Infi Coding Dojo – Object Calisthenics

The dojo

A couple of weeks ago we held the first ever Infi coding dojo. The basic idea of a coding dojo is to get together with a bunch of coders and practice some new coding skills that you’re eager to learn, but don’t normally get around doing. Besides this being a cool goal in itself, we also thought it would just be plain fun. So we decided to organize one at our company, and after surveying some colleagues the dice was thrown to let it be about object calisthenics. We ended up with a bunch of colleagues and friends and had a great time. In this blog post I’ll dive into some of the problems we faced, and how we resolved them (or not).

The challenge was to build a simple tennis-scoring program while applying the object calisthenics rules. We picked tennis-scoring because we thought it was a fairly well understood domain (which was proved wrong pretty quickly..) and it was probably small enough to fit into a 2-3 hour session while still posing the challenges you’ll face when applying object calisthenics.  I put up a description of the challenge on github, so you can try doing it yourself.

Following the rules

Object calisthenics is about 9 or 10 rules (depending on the article you read), which are supposed to make your code more object oriented and thereby ‘better’. I first learned about it by Fred George at BuildStuff 2013 and really got me thinking about what OO is all about. In this blog, I’ll talk about our experiences with applying the rules, but if you’d like to read more theory, read the original article by Jeff Bay.

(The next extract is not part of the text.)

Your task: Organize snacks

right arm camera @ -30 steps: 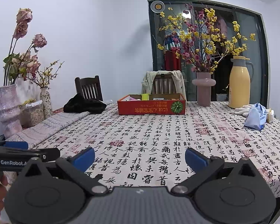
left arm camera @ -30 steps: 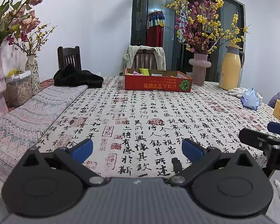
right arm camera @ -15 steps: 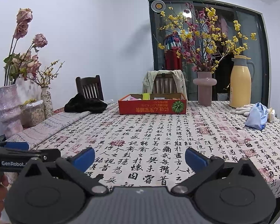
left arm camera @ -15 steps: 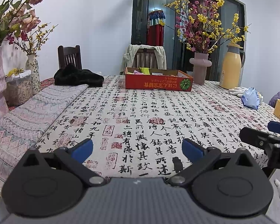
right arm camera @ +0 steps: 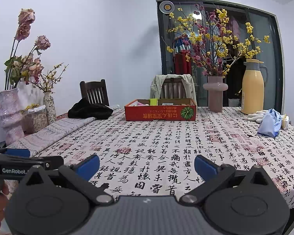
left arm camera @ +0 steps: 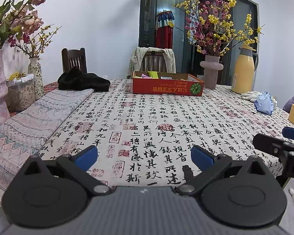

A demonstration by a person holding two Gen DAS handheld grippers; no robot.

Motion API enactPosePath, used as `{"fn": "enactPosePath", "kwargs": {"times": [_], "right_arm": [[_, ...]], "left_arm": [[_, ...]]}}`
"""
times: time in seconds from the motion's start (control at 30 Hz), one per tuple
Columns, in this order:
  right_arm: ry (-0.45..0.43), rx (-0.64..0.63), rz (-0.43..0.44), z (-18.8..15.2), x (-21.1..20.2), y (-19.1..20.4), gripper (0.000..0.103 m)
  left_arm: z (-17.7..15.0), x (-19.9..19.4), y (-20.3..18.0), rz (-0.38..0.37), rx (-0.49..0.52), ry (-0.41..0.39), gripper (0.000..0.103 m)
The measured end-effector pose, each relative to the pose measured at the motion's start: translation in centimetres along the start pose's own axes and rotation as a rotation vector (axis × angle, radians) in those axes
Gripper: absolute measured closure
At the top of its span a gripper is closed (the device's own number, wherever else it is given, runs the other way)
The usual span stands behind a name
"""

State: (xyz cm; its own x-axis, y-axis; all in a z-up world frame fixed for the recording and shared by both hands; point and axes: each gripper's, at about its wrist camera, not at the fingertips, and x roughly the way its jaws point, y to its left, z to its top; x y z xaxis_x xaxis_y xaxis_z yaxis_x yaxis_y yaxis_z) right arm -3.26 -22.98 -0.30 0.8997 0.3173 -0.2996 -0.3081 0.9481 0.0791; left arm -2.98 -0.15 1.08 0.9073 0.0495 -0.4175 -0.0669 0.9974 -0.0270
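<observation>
- Since a second ago hardly anything is shifted: both views are carried only a touch nearer the tabletop (left arm camera: pixel 147 117), and nothing on it is displaced.
- The left gripper (left arm camera: pixel 144 156) is held low over the near edge, its blue pads spread wide with nothing between them.
- The right gripper (right arm camera: pixel 147 166) is held the same way just beside it, likewise spread wide and empty; each one is seen at the edge of the other's view.
- The red box (right arm camera: pixel 160 112) with the snacks (right arm camera: pixel 153 101) is found at the far end of the tabletop, well apart from both grippers; a green packet and pale wrappers are seen inside, though the rest cannot be told.
- A blue bag (right arm camera: pixel 269 124) is laid near the right edge, beside white gloves (right arm camera: pixel 256 115).
- A yellow flask (right arm camera: pixel 252 87) and a vase (right arm camera: pixel 215 94) of blossoms are stood right of the box.
- A black cloth (left arm camera: pixel 83 81) is heaped at the far left.
</observation>
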Motion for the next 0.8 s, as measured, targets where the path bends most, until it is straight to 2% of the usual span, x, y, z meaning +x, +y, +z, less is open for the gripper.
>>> {"fn": "enactPosePath", "kwargs": {"times": [0.8], "right_arm": [[0.008, 0.005, -0.005, 0.06, 0.18, -0.03, 0.0]], "left_arm": [[0.18, -0.07, -0.08, 0.014, 0.007, 0.001, 0.0]]}}
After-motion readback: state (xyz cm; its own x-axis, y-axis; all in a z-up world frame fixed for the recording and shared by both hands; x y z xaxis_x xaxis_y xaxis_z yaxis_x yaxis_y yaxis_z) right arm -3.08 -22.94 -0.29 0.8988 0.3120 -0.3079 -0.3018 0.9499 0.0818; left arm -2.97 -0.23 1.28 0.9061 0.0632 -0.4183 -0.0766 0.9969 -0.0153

Rule 1. One level of indentation per method

This one was fairly easy to attain. Just whenever you were making a mess, your usual strategy would be to factor out the violating parts into a new method. One interesting side-effect of this was that this sometimes also removes the need of comment in front of the nesting; the name of the new method would simply take over this function, which I like.

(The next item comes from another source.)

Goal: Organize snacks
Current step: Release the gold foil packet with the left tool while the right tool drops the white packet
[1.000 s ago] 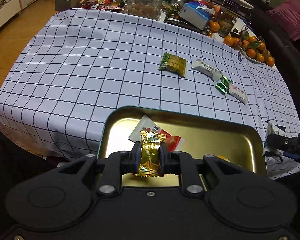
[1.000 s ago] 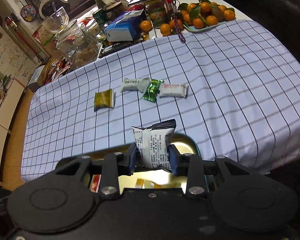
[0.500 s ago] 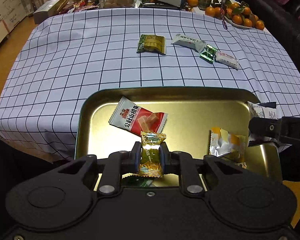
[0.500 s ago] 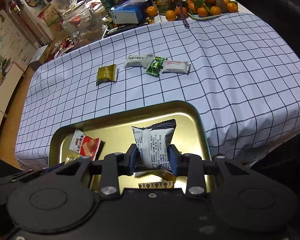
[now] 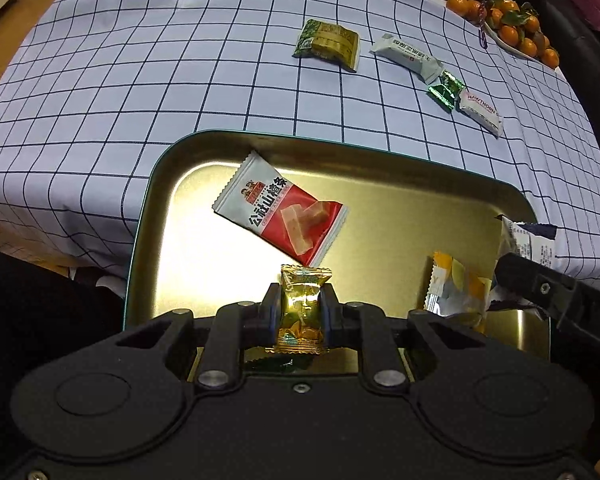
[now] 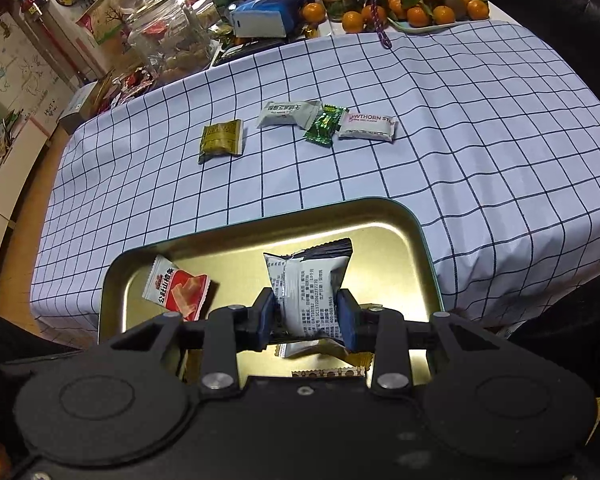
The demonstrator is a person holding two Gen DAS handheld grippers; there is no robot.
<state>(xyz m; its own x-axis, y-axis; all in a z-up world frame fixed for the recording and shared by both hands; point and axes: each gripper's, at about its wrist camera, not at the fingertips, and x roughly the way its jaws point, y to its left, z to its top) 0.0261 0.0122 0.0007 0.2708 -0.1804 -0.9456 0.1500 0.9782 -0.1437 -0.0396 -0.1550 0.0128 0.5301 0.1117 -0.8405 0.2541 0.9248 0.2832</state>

One of the more interesting cases was whether a switch statements constitutes multiple levels of indentation. For example, one of the solutions had this code:

public static string Print(GameScore gameScore)
{
    switch (gameScore)
    {
        case GameScore.Zero:
            return "0";
        case GameScore.Fifteen:
            return "15";
        case GameScore.Thirty:
            return "30";
        case GameScore.Fourty:
            return "40";
        case GameScore.Advantage:
            return "A";
    }
    return null;
}

Now, for some reason some people felt the return statements weren’t really violating this rule, and then argued that you could remove the violation by decreasing the level of indentation of either the case or the return statement. But I guess you could do that to remove any indentation, so I, as a good sensei, ruled it a violation (this is also because Fred George forbade them in his talk, as he did with if statements..). But it raises an interesting point about the rules: sometimes it isn’t entirely clear what their goals are, making good arbitration hard. Switches then would be eliminated using either Dictionaries/Hashmaps or ifs with early returns:

public static string Print(GameScore gameScore)
{
    if(gameScore==GameScore.Zero) {
        return "0";
    }

    if(gameScore==GameScore.Fifteen) {
        return "15";
    }

    ...

    return "A";
}

or

static GameScoreMap = new Dictionary<GameScore,String> {{GameScore.Zero, "0"}, {GameScore.Fifteen, "15"} ...} //note this does not actually work, should be done from static ctor

public static string Print(GameScore gameScore)
{
    return GameScoreMap[gameScore];
}

Rule 2. Don’t use the else keyword

This one also wasn’t that hard to figure out, it was mostly resolved using the same strategies as above, that is: early returns or using a dictionary. One of the solutions applied the state pattern (which interestingly enough, introduced a violation of rule 9: don’t use setters).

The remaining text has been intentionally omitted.